Creditors fume at Apple and GT deal

Bank-imageCreditors of GT Advanced Technologies are fuming that the outfit got too little in its proposed settlement with Apple over legal claims stemming from a deal to supply sapphire screens.

GT Advanced shocked investors by filing for bankruptcy in October in a case that was initially shrouded in secrecy due to confidentiality agreements with Apple. GT Advanced’s chief operating officer has said in court papers that the iPhone maker pulled a “bait and switch” to force the sapphire maker into a money-losing deal in 2013.

Apple agreed to release GT Advanced from the deal and allow it to sell more than 2,000 sapphire furnaces located in Mesa, Arizona.

The agreement needs approval by US Bankruptcy Court Judge Henry Boroff, who has been hearing the Chapter 11 bankruptcy case in Springfield, Massachusetts. He is not too happy about things dot com.

But holders of GT Advanced’s notes, including Aristeia Capital and an affiliate of Wolverine Asset Management, said in court papers the “extraordinary allegations against Apple … call into question the adequacy of the settlement agreement.”

The concept that Apple breached its contract and acted unfairly as GT Advanced’s lender and the fact that Apple’s claims on GT Advanced’s equipment were unsecured would put Jobs’ Mob among the last creditors to be paid, not the first as Apple claimed.

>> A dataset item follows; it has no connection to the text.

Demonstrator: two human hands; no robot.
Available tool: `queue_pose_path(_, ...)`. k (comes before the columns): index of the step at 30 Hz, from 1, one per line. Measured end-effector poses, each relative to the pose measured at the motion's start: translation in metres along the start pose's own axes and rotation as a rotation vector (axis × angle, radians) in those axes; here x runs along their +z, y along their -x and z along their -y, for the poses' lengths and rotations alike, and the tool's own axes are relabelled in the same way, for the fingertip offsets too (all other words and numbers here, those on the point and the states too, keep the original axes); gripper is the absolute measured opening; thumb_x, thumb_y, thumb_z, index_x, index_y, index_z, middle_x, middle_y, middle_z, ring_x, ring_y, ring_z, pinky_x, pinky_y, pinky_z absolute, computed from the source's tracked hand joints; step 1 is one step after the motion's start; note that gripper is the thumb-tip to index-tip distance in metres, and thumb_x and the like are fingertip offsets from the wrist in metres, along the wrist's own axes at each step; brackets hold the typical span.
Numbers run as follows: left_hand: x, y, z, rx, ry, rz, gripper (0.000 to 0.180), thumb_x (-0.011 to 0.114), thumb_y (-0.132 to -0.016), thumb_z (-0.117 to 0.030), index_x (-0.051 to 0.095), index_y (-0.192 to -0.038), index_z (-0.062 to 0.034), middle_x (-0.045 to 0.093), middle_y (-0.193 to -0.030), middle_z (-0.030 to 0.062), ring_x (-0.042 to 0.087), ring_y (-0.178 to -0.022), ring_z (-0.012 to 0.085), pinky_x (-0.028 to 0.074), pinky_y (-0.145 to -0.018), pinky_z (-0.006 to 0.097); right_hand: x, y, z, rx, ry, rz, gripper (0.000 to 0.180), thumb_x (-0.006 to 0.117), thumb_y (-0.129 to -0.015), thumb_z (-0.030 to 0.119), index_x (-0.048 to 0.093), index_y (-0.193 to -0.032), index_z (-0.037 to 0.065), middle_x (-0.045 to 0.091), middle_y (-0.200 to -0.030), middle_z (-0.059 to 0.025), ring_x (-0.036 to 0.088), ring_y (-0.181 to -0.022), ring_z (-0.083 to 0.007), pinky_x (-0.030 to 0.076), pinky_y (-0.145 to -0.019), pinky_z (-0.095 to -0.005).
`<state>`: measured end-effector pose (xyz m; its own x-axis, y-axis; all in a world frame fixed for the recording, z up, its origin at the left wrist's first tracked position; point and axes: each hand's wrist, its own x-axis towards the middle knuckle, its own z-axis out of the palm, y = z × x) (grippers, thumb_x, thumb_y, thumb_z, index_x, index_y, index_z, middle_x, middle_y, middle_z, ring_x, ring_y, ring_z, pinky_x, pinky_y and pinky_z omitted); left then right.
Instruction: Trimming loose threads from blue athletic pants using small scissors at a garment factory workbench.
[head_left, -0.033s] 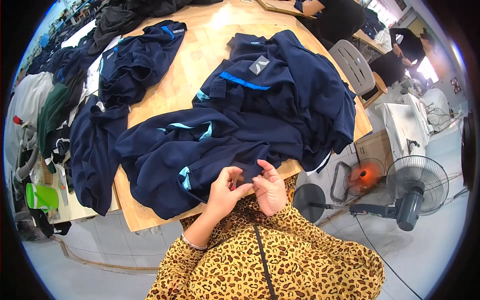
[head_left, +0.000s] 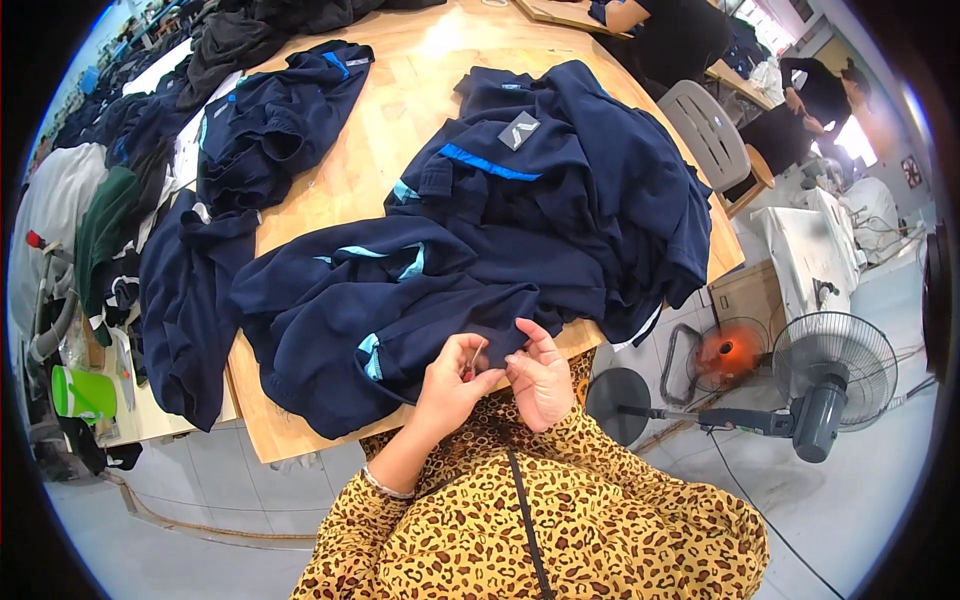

Apple has denied GT Advanced’s allegations. In court filings, Apple has called the accusations “scandalous and defamatory” and “intended to vilify Apple and portray Apple as a coercive bully.”

However, the noteholders want access to internal records and documents from Apple and GT Advanced to investigate if the settlement lets Apple off too cheaply. The noteholders asked Boroff to postpone the settlement hearing, currently scheduled for Nov. 25, to give them time to complete their investigation.

GT Advanced said it is negotiating with potential buyers for its sapphire furnaces and said in court papers an extended delay in approving the Apple settlement could hurt its ability to reorganise and repay its creditors.